Bundan tam 1.276 yıl önce 14 Şubat 747’de, Ebu Müslim Horasani, Merv kentini alarak Emevîlere karşı başlayan başkaldırıyı geniş kitlelerin katıldığı bir “devrim”e dönüştürdü. Abbasî Devrimi (746-750), artık bir imparatorluğa dönüşen; sosyal, kültürel ve siyasi gerekliliklerini yerine getiremeyen Emevî Halifeliği’ne karşı bir ittifakın başkaldırısıydı. Emevîler tüm devlet yönetiminde kendi ailelerine yakın Mekke aristokrasisinin çıkarlarını öne koymuş;ngenişleyen imparatorluğun merkezinde bulunan Şam’a uzak topraklarda yerel halktan ayrı ve kopuk bir şekilde yaşayan; sadece yönetici/asker Müslüman Araplar’ın bulunduğu kale-kentler kurmuştu. Geniş Horasan coğrafyasından gelen, karşıtlarının tabiriyle “Doğu’dan Gelen Siyah Sancaklılar” ise bu düzeni değiştirecek ve yeni bir hanedanın halifelik makamına gelmesine yol açacaktı.

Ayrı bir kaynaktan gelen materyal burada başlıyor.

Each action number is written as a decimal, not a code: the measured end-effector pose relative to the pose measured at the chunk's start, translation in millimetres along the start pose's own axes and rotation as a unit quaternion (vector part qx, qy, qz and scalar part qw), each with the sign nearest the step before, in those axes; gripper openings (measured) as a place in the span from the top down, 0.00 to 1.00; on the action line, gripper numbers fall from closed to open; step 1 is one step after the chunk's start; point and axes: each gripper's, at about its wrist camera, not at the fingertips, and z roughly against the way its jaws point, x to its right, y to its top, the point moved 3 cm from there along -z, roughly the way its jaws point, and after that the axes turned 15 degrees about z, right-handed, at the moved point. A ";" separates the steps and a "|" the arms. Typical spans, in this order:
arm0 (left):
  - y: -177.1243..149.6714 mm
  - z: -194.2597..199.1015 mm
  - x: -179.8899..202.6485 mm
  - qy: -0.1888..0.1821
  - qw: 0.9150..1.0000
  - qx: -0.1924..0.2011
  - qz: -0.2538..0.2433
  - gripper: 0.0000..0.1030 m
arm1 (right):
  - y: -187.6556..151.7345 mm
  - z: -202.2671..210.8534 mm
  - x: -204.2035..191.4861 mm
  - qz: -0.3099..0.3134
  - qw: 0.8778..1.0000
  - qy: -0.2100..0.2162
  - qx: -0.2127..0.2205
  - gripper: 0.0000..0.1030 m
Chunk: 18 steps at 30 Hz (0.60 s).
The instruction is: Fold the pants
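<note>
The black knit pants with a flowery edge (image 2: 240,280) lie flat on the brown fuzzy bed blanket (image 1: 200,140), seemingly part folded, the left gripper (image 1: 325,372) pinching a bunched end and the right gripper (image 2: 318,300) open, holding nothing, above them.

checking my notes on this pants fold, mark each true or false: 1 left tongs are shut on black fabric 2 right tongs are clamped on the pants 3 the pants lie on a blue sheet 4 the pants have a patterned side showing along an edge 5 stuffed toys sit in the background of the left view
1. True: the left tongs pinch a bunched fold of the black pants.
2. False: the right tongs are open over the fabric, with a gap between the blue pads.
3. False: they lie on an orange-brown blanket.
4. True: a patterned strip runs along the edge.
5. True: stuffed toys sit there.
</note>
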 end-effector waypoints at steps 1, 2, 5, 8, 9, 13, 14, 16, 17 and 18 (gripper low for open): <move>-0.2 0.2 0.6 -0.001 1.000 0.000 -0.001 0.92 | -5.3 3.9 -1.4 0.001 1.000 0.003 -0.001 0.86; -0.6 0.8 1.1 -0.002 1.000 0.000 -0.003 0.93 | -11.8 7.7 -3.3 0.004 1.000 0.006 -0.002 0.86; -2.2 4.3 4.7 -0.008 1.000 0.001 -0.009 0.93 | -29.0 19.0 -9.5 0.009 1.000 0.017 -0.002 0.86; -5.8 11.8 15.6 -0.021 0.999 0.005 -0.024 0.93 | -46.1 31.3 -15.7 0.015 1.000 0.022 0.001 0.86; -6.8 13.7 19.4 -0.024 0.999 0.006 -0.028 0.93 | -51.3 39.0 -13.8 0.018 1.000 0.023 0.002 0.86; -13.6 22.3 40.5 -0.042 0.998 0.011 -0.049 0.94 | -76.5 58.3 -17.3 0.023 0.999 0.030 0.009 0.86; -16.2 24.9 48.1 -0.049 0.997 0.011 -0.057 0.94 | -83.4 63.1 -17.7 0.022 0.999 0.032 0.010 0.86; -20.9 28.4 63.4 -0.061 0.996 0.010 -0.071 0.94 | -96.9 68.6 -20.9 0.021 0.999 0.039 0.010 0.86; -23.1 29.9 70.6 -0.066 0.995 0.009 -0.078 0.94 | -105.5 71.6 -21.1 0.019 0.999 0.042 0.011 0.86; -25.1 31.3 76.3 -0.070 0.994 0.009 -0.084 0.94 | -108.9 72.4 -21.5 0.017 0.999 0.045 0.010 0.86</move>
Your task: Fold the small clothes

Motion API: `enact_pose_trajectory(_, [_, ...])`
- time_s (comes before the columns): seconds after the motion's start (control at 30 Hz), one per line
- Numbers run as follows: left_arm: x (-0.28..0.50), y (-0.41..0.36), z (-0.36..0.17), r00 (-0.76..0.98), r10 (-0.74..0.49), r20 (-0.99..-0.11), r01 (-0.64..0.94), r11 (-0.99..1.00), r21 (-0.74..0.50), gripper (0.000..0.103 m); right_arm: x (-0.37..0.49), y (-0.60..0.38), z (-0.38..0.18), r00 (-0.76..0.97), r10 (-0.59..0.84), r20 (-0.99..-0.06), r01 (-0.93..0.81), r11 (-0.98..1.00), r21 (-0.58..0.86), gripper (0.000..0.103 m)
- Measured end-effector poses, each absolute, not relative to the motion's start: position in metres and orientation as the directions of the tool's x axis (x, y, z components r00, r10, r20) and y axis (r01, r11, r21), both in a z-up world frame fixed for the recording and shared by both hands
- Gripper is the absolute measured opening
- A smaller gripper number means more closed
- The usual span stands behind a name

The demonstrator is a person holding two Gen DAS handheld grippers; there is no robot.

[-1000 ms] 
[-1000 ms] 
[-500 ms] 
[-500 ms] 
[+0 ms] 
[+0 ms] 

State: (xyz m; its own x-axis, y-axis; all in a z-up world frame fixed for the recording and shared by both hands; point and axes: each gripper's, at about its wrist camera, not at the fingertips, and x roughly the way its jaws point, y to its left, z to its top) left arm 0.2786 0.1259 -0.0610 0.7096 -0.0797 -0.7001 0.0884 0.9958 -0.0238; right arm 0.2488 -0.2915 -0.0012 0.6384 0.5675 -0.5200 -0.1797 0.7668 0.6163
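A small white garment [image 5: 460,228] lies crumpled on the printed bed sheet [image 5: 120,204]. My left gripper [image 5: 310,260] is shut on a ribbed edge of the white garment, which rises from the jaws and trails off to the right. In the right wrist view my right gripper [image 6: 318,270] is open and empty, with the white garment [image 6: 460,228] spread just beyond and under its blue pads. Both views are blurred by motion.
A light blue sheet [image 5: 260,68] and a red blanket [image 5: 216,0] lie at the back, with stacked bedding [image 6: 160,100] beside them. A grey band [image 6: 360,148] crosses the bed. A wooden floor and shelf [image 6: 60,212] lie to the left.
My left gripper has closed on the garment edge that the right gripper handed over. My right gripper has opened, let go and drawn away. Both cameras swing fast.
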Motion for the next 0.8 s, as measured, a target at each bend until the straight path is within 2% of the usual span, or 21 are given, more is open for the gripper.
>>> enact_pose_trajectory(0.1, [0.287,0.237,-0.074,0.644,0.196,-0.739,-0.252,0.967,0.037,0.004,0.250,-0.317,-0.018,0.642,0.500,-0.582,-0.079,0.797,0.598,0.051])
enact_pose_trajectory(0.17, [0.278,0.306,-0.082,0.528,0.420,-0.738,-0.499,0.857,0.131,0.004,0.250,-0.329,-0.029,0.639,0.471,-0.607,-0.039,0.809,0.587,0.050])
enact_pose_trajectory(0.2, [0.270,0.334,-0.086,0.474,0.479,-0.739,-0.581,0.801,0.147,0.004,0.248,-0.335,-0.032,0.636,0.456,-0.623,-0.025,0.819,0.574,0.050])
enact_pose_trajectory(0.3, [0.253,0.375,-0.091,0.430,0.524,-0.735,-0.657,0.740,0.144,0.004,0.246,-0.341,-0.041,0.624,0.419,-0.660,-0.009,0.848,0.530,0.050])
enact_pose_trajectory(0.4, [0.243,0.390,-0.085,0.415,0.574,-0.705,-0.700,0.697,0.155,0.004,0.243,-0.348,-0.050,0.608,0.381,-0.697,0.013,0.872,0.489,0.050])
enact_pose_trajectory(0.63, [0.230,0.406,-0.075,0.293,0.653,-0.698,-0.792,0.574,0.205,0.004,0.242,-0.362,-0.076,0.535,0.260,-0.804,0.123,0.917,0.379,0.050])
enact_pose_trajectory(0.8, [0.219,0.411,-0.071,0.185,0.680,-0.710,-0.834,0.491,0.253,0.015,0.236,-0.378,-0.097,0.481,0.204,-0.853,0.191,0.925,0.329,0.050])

1-Emevîler daha önce de ciddi bir rakiple karşı karşıya kalmıştı

Emevîler, Raşidin Halifeleri’nin (Dört Halife) üçüncüsü Hz. Osman’ın akrabaları olan Mekke aristokrasisinin önde gelen ailelerindendi. Hz. Osman dönemi nepotizmin (akraba- adam kayırma) arttığı bir zamandı ve diğer Mekkeli aileler de buna tepkiliydi. Bu tepkinin sonucunda “ilk fitne” olarak bilinen içsavaş, Hz. Osman’ın öldürülmesi ve yerine Hz. Ali’nin geçmesiyle başladı. Daha sonra Hz. Ali’nin gücünün azalması sonucu, Hz. Osman’ın Suriye’ye vali olarak atadığı akrabası Muaviye, halifelik makamında hak iddia etti. Böylece Hz. Ali’nin Muaviye taraftarlarınca öldürülmesi ile babadan oğula geçen Emevî Halifeliği başladı. Buna ilk karşı koyuş ise Muaviye’nin vefatıyla (680) oğlu Yezid’in halife olmasının hemen ardından geldi. 12 yıl boyunca sürecek “ikinci fitne”, gelecekteki gruplaşmaların temellerini attı. Hz. Ali’nin oğlu Hz. Hüseyin’in Yezid’e karşı başlattığı ayaklanmayı, Kureyş kabilesinden ve ilk Müslümanlardan olan Zübeyri ailesinin üyesi Abdullah bin Zübeyr devam ettirdi. Bin Zübeyr, mücadelesinde o kadar etkili oldu ki gücünün zirve­sindeyken iki bölgesi dışında imparatorluğun Hicaz da da­hil tüm topraklarını kontrol ediyordu ve kendini halife ilan etmişti. Emeviler Zübeyrileri ancak 692’de mağlup edebil­di. Bu rekabette oluşan taraflar, gelecekte Abbasîler’in ittifak kuracağı gruplardan birkaçıydı. Arap toplumu içerisinde diğer derin bir bölünme ise Abbasî Devrimi’nde önemli bir rol oy­nayan kuzeyli Kays ve güneyli Yaman kabilelerinin rekabeti olacaktı.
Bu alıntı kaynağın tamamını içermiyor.